▸ **Exercise directions**
Extract, without alteration, each line from the start of the listing to the line bearing "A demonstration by".

▸ **Supplied data**
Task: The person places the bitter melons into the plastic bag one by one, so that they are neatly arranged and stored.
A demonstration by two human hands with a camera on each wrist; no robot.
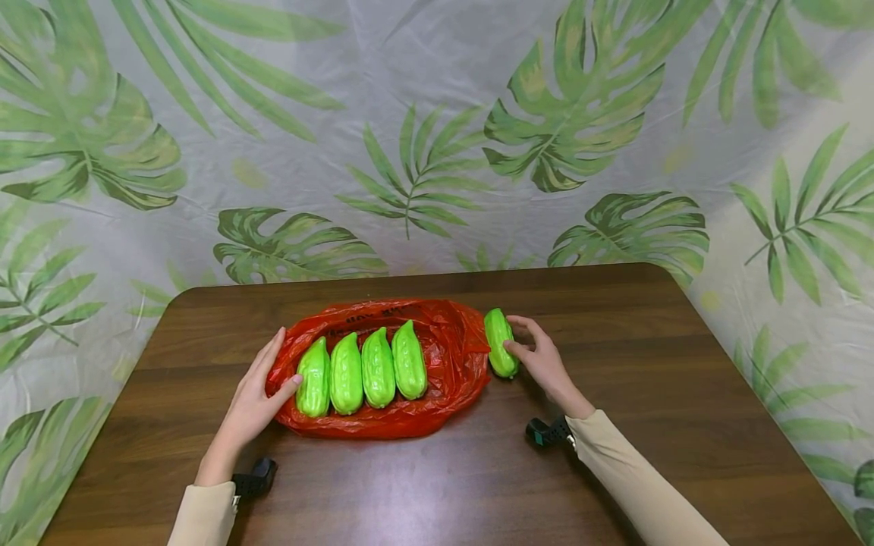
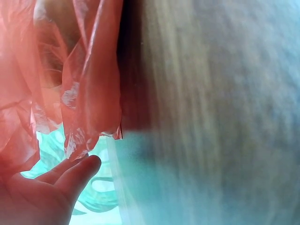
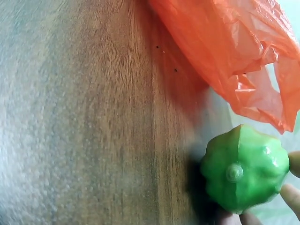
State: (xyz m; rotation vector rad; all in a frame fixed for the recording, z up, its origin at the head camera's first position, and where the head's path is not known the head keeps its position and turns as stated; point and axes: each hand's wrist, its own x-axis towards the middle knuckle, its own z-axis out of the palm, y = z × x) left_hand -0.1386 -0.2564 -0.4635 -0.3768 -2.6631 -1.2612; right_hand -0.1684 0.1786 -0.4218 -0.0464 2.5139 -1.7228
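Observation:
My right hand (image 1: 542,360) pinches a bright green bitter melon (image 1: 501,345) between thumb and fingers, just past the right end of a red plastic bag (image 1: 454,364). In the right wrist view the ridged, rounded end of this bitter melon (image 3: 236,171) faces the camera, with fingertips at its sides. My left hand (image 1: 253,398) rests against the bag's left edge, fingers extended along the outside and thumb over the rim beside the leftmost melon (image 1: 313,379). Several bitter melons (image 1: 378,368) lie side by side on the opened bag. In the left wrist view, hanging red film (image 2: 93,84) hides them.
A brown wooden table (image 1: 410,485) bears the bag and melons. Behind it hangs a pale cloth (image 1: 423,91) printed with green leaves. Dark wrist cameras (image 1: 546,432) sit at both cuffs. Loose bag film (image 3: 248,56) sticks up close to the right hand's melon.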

▸ **Exercise result**
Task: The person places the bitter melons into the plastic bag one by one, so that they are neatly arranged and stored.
A demonstration by two human hands with a camera on each wrist; no robot.

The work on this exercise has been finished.